The membrane material provided by the invention has high alkali resistance, good mechanical property, good ionic conductivity and proper swelling degree, so that the membrane material has great potential in the application of an anion membrane of an alkaline fuel cell.
Drawings
FIG. 1 is a graph showing the relationship between the swelling degree and the temperature of the films A, B, C, D and E;
FIG. 2 is a graph showing the comparison of mechanical properties of films A, B, C, D and E;
FIG. 3 is a graph of ionic conductivity versus temperature for films A, B, C, D, E;
FIG. 4 is a graph comparing the stability of films A, B, C, D, E immersed in 1M sodium hydroxide solution at 60.0deg.C;
fig. 5 is a performance test of oxyhydrogen type single cells of a film.
Detailed Description
The following describes the present invention in detail.

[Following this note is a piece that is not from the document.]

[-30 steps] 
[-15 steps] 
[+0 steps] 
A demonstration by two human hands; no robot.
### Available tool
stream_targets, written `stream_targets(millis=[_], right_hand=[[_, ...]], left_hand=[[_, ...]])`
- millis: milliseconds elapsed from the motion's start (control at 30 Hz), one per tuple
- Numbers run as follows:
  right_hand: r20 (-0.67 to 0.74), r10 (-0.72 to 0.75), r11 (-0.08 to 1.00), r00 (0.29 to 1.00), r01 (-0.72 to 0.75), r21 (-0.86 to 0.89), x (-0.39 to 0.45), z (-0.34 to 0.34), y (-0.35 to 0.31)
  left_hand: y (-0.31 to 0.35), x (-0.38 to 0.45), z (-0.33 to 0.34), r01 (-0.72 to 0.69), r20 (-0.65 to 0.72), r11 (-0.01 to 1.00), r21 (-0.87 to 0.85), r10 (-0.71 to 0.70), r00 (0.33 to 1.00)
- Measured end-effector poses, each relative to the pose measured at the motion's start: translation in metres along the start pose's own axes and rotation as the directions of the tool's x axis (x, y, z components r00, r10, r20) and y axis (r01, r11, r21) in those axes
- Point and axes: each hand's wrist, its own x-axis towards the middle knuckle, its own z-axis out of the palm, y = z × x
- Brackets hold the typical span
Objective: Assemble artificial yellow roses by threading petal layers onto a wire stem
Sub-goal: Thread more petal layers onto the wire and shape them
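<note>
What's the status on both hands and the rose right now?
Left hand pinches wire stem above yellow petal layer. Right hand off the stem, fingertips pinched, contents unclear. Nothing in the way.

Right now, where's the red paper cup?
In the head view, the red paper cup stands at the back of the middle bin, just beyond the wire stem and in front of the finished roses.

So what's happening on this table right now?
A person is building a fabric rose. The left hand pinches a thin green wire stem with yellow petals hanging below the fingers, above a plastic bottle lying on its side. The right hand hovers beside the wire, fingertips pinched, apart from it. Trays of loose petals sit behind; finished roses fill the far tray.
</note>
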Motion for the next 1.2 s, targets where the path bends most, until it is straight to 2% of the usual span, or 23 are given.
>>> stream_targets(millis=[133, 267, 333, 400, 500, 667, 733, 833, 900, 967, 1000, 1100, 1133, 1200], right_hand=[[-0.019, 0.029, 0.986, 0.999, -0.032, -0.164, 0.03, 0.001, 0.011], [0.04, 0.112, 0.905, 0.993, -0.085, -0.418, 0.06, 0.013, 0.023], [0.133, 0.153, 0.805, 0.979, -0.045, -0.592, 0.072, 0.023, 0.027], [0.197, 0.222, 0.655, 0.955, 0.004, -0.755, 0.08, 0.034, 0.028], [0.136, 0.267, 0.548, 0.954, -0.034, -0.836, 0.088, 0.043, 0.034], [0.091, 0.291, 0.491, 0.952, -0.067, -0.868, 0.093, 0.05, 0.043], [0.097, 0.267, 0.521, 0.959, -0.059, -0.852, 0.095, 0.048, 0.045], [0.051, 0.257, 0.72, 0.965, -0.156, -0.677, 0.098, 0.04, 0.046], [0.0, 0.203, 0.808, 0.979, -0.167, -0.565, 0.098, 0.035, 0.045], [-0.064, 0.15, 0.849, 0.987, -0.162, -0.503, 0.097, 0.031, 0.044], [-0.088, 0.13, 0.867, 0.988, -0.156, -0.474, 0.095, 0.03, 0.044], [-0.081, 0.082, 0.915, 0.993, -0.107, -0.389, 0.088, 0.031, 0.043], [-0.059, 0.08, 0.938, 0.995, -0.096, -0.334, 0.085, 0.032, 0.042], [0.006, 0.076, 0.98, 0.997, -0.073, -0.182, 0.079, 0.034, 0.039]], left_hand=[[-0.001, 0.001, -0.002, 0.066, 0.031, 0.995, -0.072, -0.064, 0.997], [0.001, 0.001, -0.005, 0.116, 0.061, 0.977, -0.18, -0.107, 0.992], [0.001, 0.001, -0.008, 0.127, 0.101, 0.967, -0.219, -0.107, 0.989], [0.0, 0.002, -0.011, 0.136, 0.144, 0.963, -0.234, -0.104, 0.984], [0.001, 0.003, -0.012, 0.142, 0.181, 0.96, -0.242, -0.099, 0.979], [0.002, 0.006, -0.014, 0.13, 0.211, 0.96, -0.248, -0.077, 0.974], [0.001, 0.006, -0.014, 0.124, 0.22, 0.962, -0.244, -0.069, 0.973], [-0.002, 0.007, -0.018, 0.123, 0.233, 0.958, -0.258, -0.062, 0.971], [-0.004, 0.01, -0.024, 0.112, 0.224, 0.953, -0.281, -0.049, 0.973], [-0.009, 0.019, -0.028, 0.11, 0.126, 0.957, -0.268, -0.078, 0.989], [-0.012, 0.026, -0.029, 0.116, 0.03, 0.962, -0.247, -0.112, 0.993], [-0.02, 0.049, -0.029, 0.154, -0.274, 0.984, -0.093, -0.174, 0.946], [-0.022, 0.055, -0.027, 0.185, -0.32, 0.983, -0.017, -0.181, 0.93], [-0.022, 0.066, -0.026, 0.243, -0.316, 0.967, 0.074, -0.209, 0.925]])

The present invention may be embodied in many other forms than described herein and similarly modified by those skilled in the art without departing from the spirit of the invention, so that the invention is not limited to the specific embodiments disclosed.
Unless defined otherwise, all technical and scientific terms used herein have the same meaning as commonly understood by one of ordinary skill in the art to which this invention belongs. The terminology used is for the purpose of describing particular embodiments only and is not intended to be limiting of the invention.
Example 1:
an anion exchange membrane material for use in a fuel cell, said membrane material comprising a polymer a having the structure:
;
the specific synthetic route for polymer a is:
;
preparation of A-1: weighing p-chlorobenzaldehyde (CAS No. 104-88-1) and sodium bisulphite (CAS No. 7631-90-5) according to a molar ratio of 1:1.5, wherein the sodium bisulphite is prepared into a 30% aqueous solution, then preserving heat for 2 hours at 80 ℃, filtering the reaction solution after heat preservation to obtain white solid salt, and then drying. Weighing [1,1' -biphenyl group according to a molar ratio of 1:2.1]-3,3', 4' -tetramino (CAS No.: 91-95-2) and an off-white solid salt, the solvent being ethanol, the solvent amount being [1,1' -biphenyl ]]10.0 times of 3,3', 4' -tetramino, heat preservation for 5h at 75 ℃, HPLC detection, no raw material remained, and reaction purity of 80.5%. The A-1 is obtained through desolventizing, water boiling and pulping, and the yield is: 72.5% HPLC purity was 98.4%. 1 H NMR (500 MHz,Chloroform-d): 12.56 (s, 2H), 8.10-8.05 (m, 4H), 8.04-8.01 (d, 1H), 7.95-7.85 (m, 3H), 7.76 (d, 1H), 7.68 (d, 1H), 7.49-7.43 (m, 4H). Detection by LC-MS: the theoretical molecular weight is 455.34, and the actual detection result molecular weight is 455.0.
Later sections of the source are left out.